**WORK TO BE COMPLETED**
Somewhere below, one line contains "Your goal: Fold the" and a later line contains "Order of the". Output those two lines and everything between them exactly, and nothing else.
Start of INFORMATION GIVEN
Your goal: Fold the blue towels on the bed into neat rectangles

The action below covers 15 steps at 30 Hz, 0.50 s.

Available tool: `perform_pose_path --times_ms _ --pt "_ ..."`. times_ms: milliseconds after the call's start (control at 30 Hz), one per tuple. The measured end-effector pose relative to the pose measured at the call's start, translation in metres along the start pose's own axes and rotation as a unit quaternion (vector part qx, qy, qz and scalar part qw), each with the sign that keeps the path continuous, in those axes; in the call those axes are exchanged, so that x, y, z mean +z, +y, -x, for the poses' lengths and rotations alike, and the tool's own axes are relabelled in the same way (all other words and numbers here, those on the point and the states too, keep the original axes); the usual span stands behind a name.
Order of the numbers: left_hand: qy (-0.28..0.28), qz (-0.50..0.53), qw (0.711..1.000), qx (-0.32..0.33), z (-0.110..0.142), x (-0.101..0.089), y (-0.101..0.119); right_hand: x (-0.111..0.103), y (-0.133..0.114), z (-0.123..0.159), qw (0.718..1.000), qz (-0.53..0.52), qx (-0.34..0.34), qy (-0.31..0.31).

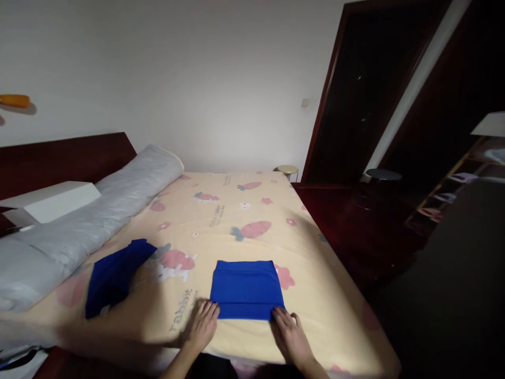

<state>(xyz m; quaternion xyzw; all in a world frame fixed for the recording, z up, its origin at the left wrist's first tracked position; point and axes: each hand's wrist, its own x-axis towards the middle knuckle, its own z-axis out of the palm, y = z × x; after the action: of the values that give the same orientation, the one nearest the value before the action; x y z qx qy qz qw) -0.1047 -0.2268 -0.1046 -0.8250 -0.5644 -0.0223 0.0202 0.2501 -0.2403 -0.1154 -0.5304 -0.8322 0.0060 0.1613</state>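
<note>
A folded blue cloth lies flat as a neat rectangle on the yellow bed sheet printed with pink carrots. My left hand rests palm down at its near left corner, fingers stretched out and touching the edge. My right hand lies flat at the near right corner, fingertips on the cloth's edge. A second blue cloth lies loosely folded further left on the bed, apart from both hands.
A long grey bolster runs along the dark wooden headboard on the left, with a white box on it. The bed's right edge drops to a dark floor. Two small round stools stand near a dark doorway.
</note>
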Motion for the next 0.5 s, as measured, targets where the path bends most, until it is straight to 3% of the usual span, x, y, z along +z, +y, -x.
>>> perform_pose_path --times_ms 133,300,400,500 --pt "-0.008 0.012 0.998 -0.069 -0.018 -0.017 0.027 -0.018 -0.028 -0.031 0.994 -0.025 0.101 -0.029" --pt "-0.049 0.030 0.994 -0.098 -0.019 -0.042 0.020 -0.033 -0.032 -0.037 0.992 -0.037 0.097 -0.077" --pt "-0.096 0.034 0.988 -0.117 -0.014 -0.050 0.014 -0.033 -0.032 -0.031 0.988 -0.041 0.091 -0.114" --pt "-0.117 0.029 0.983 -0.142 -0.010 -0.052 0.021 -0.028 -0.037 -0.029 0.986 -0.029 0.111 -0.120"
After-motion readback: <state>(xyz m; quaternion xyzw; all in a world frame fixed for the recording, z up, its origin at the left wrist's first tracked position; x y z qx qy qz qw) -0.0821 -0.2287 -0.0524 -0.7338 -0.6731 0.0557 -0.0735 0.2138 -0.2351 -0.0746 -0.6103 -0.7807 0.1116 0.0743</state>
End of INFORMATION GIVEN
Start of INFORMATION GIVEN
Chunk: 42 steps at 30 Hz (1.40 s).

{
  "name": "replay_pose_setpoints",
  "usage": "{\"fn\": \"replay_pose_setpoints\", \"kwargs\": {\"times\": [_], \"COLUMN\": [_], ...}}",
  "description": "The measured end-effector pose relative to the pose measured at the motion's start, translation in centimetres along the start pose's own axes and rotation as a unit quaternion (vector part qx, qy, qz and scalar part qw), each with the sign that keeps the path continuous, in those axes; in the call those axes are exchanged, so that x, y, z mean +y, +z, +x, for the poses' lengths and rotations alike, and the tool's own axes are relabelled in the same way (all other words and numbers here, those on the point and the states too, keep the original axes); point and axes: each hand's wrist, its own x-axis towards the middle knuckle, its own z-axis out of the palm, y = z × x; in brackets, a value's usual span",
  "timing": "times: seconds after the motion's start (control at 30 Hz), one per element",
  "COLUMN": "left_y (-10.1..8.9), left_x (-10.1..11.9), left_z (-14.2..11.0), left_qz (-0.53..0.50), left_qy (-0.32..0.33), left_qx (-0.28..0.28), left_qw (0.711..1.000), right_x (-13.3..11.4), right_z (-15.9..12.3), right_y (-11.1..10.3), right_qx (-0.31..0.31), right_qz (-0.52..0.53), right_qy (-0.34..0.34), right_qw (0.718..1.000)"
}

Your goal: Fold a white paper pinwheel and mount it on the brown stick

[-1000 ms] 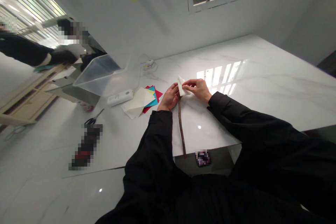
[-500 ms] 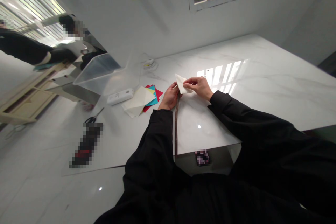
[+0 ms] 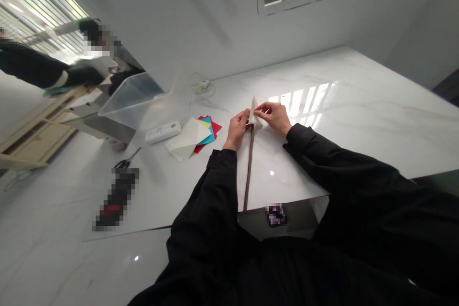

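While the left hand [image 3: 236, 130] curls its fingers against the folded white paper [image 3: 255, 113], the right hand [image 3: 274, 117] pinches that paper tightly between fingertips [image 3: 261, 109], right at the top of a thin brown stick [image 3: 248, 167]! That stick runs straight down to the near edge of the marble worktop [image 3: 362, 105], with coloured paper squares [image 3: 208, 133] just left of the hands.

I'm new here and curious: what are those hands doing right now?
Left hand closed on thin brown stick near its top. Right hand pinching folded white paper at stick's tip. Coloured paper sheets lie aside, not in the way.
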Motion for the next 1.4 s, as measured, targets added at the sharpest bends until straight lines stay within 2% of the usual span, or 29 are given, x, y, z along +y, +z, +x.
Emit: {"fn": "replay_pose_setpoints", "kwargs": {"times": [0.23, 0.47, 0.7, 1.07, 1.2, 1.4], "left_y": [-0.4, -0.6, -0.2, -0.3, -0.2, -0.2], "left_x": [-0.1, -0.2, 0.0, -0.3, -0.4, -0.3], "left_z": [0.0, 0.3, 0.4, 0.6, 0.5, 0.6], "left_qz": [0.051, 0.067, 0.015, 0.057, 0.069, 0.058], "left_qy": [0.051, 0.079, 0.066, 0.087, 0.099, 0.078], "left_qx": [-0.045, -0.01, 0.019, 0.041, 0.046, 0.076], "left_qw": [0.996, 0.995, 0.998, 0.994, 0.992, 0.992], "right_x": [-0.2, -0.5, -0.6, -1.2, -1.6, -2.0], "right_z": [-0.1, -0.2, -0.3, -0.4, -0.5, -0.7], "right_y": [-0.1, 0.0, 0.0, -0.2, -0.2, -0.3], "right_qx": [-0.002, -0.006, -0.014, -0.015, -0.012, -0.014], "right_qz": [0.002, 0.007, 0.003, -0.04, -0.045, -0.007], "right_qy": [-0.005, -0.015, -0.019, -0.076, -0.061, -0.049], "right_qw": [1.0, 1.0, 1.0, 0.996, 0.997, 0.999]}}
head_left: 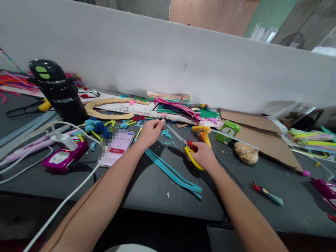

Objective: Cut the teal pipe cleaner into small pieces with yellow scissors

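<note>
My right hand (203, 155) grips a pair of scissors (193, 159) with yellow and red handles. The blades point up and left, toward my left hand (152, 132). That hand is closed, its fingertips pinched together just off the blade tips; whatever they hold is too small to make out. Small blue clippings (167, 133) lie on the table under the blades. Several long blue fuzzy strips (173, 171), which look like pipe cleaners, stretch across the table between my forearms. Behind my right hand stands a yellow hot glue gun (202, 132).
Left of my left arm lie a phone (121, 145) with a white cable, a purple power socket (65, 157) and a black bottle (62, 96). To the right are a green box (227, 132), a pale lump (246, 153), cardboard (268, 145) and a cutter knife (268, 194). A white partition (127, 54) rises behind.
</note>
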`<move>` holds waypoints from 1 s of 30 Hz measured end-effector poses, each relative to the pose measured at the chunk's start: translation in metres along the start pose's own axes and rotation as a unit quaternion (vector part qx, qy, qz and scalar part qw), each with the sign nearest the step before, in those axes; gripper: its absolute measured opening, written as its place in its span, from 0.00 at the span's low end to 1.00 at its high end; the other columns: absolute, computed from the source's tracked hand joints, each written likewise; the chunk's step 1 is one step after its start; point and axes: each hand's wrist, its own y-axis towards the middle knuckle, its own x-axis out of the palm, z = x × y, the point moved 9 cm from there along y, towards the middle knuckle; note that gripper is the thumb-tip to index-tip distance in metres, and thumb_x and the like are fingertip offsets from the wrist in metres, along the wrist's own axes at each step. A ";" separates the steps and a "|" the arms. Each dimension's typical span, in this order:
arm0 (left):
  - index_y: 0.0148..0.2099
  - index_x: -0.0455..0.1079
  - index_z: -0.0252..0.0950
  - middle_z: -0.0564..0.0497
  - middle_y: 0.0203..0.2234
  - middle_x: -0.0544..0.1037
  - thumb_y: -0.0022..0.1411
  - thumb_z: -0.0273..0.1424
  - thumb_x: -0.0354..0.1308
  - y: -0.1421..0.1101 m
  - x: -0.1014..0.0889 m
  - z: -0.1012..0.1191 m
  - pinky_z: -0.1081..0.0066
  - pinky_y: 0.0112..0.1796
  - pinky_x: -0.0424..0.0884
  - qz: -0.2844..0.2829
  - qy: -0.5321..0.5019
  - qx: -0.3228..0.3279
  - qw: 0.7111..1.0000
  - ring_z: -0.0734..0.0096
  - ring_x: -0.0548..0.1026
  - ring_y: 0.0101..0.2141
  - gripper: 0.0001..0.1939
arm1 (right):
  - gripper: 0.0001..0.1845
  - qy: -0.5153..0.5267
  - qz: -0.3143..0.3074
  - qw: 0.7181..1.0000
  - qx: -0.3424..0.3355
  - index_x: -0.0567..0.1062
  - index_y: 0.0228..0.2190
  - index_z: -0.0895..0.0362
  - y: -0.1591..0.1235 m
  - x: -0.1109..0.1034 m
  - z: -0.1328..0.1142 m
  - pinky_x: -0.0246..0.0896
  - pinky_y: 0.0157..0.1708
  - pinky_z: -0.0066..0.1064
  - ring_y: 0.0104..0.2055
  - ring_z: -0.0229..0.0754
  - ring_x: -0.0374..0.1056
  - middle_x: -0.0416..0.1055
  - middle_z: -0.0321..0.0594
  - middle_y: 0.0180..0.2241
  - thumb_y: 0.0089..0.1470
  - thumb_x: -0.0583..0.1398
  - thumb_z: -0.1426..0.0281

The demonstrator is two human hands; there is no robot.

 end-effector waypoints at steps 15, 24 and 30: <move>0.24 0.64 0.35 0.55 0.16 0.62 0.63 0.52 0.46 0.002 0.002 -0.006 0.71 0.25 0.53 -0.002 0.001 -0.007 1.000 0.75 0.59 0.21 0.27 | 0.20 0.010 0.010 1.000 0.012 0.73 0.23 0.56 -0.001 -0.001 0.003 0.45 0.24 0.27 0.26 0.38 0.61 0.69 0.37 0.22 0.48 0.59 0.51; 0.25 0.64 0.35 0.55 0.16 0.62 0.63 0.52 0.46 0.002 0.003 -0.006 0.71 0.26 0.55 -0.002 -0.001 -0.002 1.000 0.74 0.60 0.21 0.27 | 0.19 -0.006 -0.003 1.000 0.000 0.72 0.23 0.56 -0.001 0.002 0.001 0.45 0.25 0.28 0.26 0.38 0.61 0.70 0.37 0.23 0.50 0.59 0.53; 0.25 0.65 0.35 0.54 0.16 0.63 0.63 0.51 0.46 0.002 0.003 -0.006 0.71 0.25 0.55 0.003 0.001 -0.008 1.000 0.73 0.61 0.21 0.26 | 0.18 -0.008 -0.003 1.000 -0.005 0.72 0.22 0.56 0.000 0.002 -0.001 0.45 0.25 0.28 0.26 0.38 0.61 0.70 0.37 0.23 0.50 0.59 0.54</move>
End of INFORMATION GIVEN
**EXERCISE RESULT**
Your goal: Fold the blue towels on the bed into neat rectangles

The action below covers 15 steps at 30 Hz, 0.50 s.

Available tool: `perform_pose_path --times_ms _ --pt "_ ..."`. times_ms: milliseconds after the call's start (control at 30 Hz), one per tuple. The measured end-effector pose relative to the pose measured at the call's start, translation in metres along the start pose's own axes and rotation as a unit quaternion (vector part qx, qy, qz and scalar part qw), each with the sign that keeps the path continuous, in those axes; in the call those axes are exchanged, so that x, y, z mean +z, +y, -x, for the poses' lengths and rotations alike, and the tool's own axes are relabelled in the same way (all other words and numbers here, those on the point and the states too, keep the original axes); the usual span stands behind a name.
Order of the numbers: left_hand: qy (-0.28..0.28), qz (-0.50..0.53), qw (0.711..1.000), qx (-0.32..0.33), z (-0.110..0.142), x (-0.101..0.089), y (-0.101..0.119); right_hand: x (-0.111..0.103), y (-0.133..0.114), z (-0.123..0.159), qw (0.718..1.000), qz (-0.53..0.52), qx (-0.34..0.34), qy (-0.31..0.31).

For this exercise, nothing more remains to be given.